▸ Your instructions
Records follow. Pull out every line that contains "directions".

▸ Records for processing
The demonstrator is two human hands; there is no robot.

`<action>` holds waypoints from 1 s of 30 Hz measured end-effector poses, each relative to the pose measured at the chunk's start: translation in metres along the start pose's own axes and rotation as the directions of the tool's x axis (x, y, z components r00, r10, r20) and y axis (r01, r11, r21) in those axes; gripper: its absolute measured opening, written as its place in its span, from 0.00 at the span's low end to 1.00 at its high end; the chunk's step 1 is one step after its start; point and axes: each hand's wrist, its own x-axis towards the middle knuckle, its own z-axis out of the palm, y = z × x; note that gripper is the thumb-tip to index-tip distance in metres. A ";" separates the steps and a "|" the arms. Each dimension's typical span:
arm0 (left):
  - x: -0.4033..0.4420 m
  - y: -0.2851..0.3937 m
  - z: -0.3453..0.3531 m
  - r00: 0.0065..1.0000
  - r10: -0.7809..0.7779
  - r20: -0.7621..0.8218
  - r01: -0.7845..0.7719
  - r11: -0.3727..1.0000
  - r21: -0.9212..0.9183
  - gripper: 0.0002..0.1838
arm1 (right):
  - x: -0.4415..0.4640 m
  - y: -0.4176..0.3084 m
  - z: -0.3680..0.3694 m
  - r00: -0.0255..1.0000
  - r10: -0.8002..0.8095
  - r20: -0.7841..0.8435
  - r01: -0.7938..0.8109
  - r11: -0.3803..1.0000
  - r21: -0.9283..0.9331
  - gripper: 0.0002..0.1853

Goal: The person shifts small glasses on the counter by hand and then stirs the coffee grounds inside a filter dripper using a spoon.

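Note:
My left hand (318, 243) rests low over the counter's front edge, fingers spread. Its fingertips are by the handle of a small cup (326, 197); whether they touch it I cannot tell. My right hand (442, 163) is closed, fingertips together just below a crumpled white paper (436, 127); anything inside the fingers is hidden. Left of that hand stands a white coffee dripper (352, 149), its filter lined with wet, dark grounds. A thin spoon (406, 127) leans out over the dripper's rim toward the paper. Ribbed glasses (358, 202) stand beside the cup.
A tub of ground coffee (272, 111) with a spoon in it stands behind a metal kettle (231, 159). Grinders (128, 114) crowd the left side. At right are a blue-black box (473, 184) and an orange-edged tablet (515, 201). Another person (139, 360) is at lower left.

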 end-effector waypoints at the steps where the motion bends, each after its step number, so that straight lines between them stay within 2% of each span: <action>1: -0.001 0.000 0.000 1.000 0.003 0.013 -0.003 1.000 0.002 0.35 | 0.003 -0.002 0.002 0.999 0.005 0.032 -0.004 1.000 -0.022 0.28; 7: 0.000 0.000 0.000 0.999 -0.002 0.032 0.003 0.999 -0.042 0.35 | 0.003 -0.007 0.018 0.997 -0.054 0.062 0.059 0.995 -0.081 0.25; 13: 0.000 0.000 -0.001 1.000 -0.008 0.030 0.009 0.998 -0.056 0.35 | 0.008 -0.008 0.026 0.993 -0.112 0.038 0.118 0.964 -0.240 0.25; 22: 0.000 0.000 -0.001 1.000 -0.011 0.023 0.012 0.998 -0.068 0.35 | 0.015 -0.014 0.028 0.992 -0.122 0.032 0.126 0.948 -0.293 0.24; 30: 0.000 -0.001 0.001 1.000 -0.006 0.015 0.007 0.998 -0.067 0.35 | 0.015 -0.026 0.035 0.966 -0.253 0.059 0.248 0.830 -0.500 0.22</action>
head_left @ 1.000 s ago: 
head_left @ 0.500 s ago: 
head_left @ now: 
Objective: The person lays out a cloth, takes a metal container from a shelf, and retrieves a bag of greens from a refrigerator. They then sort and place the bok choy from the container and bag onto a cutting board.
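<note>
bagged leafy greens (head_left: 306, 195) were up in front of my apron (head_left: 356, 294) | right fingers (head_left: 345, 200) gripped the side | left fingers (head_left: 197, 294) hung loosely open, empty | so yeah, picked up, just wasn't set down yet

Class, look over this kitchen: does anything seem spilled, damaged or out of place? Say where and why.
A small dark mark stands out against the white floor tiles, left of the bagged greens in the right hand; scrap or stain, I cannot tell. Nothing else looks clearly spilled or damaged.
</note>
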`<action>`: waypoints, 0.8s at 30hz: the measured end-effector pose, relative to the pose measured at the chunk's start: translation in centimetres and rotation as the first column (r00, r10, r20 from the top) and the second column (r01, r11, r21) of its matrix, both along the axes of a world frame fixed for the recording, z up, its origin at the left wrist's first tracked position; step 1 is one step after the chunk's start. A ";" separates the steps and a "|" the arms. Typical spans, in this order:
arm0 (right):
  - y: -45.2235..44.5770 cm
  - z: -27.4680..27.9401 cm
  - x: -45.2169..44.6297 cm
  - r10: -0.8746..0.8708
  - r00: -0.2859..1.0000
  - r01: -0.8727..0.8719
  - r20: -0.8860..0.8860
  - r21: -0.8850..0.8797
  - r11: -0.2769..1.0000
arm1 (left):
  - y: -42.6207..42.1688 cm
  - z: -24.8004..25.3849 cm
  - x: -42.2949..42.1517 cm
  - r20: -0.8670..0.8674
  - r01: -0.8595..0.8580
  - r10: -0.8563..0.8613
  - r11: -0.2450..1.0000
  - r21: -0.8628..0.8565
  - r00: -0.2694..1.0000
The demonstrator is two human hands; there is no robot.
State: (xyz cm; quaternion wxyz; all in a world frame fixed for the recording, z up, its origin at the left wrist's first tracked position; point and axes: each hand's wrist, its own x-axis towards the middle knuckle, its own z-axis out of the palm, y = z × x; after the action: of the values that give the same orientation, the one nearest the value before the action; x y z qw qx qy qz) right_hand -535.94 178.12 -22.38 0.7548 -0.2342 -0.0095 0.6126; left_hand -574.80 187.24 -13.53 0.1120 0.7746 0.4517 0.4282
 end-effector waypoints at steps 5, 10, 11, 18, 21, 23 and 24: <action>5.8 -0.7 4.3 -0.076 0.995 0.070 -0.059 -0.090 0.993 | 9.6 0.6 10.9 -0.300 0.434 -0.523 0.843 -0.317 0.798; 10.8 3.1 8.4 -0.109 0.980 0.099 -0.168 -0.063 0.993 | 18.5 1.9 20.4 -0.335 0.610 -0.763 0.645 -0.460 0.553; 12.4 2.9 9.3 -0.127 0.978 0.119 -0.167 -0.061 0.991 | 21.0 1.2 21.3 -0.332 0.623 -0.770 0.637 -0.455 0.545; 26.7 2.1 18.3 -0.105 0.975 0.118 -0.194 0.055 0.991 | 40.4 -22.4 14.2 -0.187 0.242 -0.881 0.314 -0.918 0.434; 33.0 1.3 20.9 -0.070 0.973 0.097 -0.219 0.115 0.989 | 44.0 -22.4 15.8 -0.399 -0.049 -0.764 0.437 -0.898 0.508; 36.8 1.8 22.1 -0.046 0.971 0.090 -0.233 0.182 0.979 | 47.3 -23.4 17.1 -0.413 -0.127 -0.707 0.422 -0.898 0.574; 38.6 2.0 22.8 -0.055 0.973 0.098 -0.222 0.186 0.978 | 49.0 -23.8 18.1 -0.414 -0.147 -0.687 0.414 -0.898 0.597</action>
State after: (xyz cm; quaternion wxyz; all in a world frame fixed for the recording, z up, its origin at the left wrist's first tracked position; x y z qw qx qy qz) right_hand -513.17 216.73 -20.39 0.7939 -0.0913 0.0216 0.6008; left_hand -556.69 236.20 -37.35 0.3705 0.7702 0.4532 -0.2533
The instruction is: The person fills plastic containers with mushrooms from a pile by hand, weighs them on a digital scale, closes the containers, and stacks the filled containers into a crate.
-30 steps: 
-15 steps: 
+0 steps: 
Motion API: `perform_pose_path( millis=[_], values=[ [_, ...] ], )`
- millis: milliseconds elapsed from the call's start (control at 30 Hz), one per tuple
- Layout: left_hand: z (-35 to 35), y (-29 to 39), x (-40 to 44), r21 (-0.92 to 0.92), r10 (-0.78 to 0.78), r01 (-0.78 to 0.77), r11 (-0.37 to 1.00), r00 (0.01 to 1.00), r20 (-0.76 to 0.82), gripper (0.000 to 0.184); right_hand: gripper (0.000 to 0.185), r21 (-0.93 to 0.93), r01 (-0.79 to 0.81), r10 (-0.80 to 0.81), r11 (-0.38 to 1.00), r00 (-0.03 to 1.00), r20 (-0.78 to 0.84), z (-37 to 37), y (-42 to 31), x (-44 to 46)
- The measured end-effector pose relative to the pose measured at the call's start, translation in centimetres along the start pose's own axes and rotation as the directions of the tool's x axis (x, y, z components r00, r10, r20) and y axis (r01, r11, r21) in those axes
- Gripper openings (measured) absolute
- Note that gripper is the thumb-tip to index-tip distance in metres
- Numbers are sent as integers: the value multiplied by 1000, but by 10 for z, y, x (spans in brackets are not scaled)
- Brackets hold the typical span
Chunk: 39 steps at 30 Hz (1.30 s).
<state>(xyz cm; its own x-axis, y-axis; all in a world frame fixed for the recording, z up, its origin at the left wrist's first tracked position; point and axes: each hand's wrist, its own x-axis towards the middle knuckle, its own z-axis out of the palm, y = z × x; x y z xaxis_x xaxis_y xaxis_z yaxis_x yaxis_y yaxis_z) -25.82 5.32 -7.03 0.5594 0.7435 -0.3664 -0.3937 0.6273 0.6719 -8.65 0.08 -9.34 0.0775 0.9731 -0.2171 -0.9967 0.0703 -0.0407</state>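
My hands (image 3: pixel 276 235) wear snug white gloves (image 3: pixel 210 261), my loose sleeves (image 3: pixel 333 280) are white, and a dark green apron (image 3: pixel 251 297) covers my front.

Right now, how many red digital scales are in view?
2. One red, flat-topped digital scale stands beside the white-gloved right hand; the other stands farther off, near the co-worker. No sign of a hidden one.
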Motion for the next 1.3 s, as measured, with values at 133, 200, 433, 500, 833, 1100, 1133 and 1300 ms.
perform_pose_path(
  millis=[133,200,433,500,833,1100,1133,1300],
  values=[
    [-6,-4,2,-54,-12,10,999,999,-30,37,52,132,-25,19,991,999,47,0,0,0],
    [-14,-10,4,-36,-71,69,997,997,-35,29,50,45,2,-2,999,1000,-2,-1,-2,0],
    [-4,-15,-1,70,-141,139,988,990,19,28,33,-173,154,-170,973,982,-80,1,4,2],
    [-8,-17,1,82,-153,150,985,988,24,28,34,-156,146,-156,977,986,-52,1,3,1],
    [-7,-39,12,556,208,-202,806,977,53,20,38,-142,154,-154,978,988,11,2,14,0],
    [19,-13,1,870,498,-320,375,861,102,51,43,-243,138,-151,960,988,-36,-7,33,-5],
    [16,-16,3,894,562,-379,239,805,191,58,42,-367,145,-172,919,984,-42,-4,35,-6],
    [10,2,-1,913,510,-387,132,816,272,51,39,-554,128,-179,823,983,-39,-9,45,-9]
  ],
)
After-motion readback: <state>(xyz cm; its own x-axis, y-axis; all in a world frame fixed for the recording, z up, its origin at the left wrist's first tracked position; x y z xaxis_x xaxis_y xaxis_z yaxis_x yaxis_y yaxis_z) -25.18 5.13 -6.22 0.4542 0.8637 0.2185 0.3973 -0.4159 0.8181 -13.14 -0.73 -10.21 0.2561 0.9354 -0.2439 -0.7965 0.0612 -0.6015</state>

▸ Solution for this problem
`<action>` holds waypoints from 1 s of 30 Hz measured end-effector poses, each relative to the pose measured at the chunk's start: translation in metres along the start pose's own axes and rotation as the directions of the tool's x axis (x, y, z components r00, r10, r20) and y axis (r01, r11, r21) in those axes; gripper: its absolute measured opening, written as its place in its span, from 0.00 at the span's low end to 1.00 at its high end; the chunk's step 1 is one step after its start; point and axes: each hand's wrist, its own x-axis towards the middle knuckle, its own z-axis out of the palm, y = z × x; note that gripper is the thumb-tip to index-tip distance in metres. A ";" separates the steps and a "|" the arms. Each dimension's typical span:
- The measured end-effector pose relative to the pose measured at the call's start, translation in centimetres along the start pose's own axes and rotation as the directions of the tool's x axis (x, y, z components r00, r10, r20) and y axis (r01, r11, r21) in those axes

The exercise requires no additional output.